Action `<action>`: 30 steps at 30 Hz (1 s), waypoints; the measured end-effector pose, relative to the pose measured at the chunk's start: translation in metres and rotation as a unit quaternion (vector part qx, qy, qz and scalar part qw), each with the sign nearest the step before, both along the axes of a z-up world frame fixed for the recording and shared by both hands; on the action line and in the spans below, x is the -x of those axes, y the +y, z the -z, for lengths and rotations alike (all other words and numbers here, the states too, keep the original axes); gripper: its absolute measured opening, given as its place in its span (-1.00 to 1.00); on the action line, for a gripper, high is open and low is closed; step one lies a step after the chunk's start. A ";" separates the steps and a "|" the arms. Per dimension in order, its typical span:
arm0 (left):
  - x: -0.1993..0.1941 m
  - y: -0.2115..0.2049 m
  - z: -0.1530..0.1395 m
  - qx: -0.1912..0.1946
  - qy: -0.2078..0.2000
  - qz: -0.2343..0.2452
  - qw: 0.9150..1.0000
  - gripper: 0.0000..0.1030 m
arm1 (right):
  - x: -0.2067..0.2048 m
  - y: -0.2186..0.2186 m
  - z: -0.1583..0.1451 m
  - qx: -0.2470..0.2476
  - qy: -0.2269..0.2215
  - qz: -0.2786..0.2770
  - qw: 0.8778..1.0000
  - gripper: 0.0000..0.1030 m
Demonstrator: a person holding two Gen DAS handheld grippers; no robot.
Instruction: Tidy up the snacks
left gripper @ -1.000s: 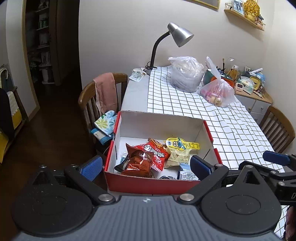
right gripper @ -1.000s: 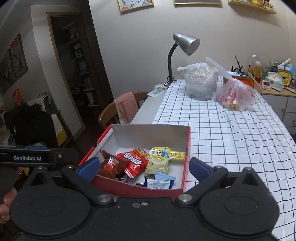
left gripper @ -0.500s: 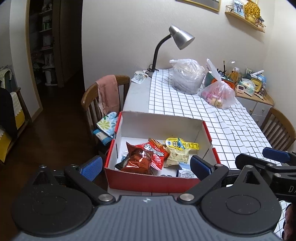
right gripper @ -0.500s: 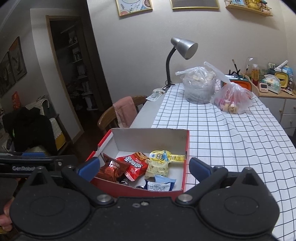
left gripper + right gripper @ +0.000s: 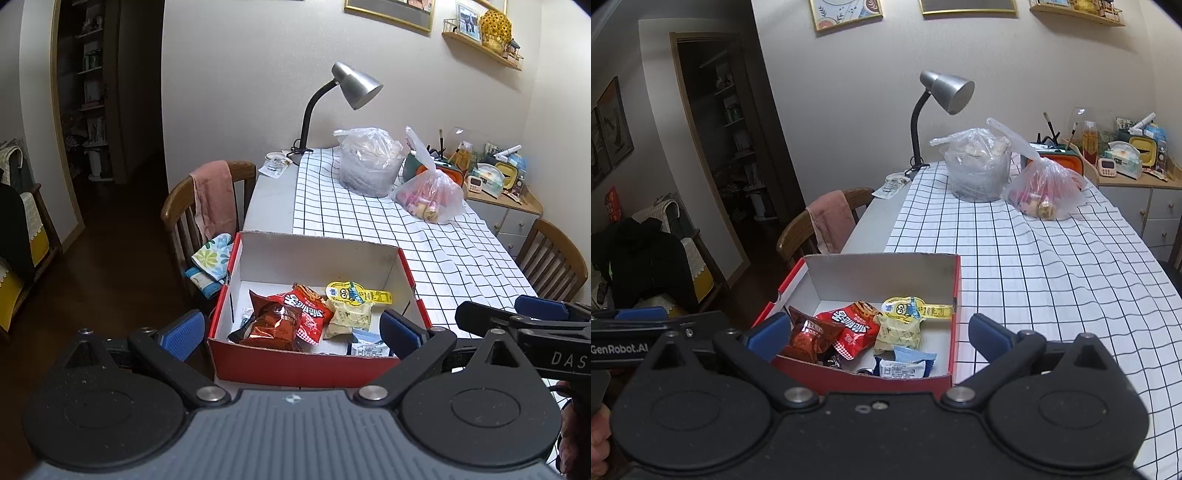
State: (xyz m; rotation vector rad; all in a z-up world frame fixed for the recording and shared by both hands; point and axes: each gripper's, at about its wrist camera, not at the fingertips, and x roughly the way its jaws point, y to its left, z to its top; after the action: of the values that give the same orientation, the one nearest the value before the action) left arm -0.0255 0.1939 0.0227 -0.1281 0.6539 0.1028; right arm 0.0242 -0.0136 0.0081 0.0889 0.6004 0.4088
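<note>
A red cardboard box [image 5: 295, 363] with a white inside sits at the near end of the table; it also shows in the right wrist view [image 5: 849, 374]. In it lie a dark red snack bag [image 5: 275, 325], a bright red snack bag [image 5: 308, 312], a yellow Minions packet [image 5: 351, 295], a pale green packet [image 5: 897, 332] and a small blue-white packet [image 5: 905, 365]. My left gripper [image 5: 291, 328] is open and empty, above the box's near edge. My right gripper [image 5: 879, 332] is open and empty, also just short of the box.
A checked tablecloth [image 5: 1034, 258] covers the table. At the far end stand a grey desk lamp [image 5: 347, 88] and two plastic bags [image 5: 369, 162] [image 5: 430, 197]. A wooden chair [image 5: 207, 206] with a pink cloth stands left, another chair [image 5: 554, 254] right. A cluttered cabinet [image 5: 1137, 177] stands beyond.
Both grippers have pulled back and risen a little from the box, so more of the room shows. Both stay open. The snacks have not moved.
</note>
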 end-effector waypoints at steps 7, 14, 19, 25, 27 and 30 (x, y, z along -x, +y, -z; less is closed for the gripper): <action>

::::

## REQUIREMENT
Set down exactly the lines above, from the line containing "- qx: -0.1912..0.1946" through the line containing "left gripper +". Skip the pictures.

## WRITTEN ANSWER
  - qx: -0.1912..0.1946
  - qy: -0.2078..0.2000
  - qz: -0.2343..0.2452
  - qw: 0.9150..1.0000
  - gripper: 0.0000..0.1030 m
arm1 (right):
  - x: -0.2067..0.2048 m
  - y: -0.2186..0.2186 m
  - z: -0.1583..0.1451 m
  - qx: -0.2470..0.2476
  - qy: -0.2269..0.2215
  - qz: -0.2786..0.2770
  - qw: 0.8778..1.0000
  - gripper: 0.0000..0.1030 m
Demonstrator: a person holding two Gen DAS handheld grippers; no robot.
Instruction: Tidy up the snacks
left gripper @ -1.000s: 
right gripper @ -1.000s: 
left gripper @ -0.500s: 
right gripper @ -0.500s: 
left gripper + right gripper @ +0.000s: 

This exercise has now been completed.